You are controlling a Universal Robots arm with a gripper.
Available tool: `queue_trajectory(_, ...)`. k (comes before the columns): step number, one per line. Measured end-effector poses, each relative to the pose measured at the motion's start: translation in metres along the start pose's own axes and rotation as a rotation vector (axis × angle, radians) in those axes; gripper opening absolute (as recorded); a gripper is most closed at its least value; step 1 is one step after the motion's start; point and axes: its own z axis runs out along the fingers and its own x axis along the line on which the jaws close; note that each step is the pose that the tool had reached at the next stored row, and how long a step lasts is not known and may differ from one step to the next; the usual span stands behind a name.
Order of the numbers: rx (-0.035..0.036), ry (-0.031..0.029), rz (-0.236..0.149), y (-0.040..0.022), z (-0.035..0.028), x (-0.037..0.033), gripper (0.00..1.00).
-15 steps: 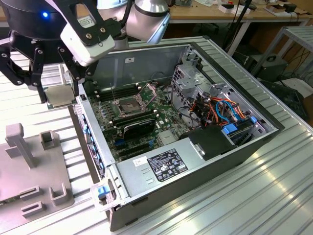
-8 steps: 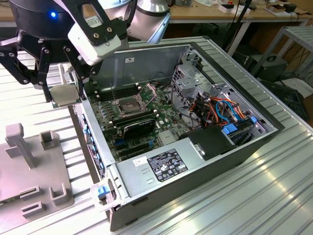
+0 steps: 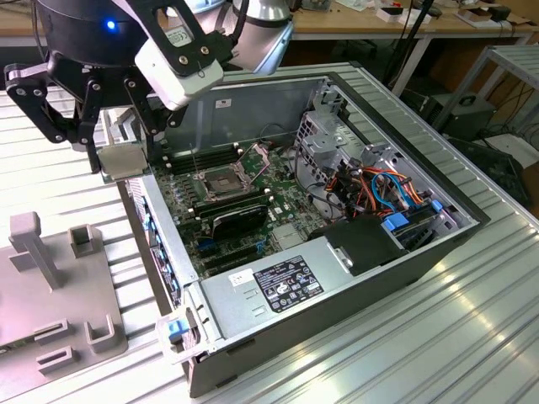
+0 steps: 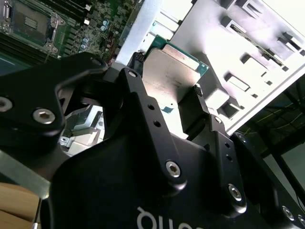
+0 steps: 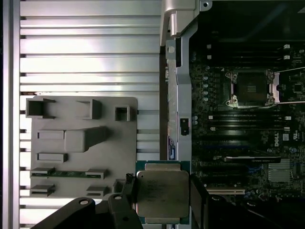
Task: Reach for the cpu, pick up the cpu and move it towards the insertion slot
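The cpu (image 5: pixel 162 193) is a pale silvery square plate on a green edge, held between the fingers of my gripper (image 5: pixel 163 191), which is shut on it. The second wrist view shows the cpu (image 4: pixel 174 76) clamped by the black fingers (image 4: pixel 136 90). In the exterior view the gripper (image 3: pixel 120 126) hangs with the cpu (image 3: pixel 126 160) over the computer case's edge on the exterior view's left. The insertion slot (image 3: pixel 221 182), a shiny metal frame with a dark centre, sits on the green board to the exterior view's right of the gripper. The slot (image 5: pixel 250 88) stands apart from the cpu.
A grey fixture plate (image 3: pixel 59 286) with raised holders lies on the ribbed table outside the case. Inside the case are a black card (image 3: pixel 240 220), memory slots (image 3: pixel 198 160), a power supply (image 3: pixel 278 282), a drive cage (image 3: pixel 328 126) and coloured cables (image 3: pixel 383 189).
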Motion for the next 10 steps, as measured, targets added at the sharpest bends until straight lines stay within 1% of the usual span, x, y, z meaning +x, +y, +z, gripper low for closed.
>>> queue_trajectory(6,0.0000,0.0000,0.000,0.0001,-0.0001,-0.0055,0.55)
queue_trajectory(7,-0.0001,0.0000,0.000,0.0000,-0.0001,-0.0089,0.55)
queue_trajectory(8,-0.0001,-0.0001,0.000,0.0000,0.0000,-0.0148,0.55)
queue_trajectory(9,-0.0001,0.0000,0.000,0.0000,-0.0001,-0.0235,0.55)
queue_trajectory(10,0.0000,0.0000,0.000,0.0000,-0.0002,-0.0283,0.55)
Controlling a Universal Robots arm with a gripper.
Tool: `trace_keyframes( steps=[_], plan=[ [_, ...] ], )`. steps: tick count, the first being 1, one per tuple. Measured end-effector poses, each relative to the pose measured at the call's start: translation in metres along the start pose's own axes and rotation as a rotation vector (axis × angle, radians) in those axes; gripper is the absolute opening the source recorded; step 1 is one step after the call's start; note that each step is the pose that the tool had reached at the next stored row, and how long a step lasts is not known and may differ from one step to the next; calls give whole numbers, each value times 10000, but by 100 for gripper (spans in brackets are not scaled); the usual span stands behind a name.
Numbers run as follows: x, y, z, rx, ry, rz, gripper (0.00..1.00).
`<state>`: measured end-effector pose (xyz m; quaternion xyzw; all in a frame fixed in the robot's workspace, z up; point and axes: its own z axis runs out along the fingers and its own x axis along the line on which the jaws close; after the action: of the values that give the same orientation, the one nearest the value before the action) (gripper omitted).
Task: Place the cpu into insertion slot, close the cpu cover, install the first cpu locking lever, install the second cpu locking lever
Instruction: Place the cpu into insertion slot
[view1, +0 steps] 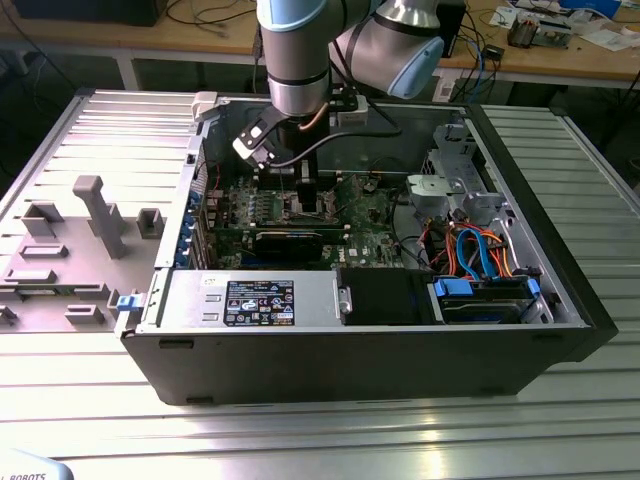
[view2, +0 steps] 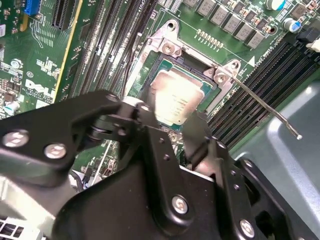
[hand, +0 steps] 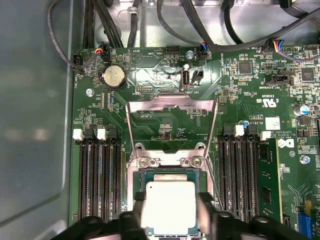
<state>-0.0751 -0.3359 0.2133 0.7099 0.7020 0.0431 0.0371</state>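
**Inspector:** What did the surface and the room look like?

**Assessor:** An open computer case (view1: 350, 360) lay on its side on a ribbed metal table (view1: 300, 440). Beside the case, on the exterior view's left, stood a grey fixture plate with raised blocks (view1: 95, 215). Beyond the case, wooden benches (view1: 200, 40) carried cables and loose items. Inside the case the green motherboard (hand: 250, 100) lay flat. A silver power supply (view1: 250, 298) ran along the case's near wall, with orange and blue cables (view1: 475, 250) towards the exterior view's right.

**Inspector:** And the arm's posture?

**Assessor:** The arm (view1: 300, 60) came down from above into the case, its wrist pointing straight down at the motherboard. The gripper (hand: 171, 212) was low over the insertion slot (view2: 165, 67).

**Inspector:** What was the condition of the hand?

**Assessor:** It was grasping. The black fingers (hand: 206, 212) bore against two opposite edges of the cpu (hand: 170, 200), one on each side.

**Inspector:** Where was the cpu itself?

**Assessor:** Inside the case, at the insertion slot, silver top upward and square with the slot's rim. I could not tell whether it was fully seated, as the fingers hid part of it.

**Inspector:** And the cover and the levers?

**Assessor:** The cpu cover (hand: 170, 105) was swung open and laid back from the slot on its hinge, so the slot was exposed. In the second wrist view a thin metal lever (view2: 265, 106) angled away from the slot's corner, unlatched. Long black memory slots (hand: 97, 175) flanked the insertion slot on both sides.
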Motion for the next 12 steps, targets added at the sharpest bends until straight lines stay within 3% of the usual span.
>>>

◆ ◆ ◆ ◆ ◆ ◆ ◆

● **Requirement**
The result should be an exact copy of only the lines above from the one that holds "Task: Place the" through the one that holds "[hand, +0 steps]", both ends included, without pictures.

● **Completed task**
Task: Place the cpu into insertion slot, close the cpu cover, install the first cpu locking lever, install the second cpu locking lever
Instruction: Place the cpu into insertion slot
[view1, +0 steps] 
[view2, +0 steps] 
[hand, +0 steps] 

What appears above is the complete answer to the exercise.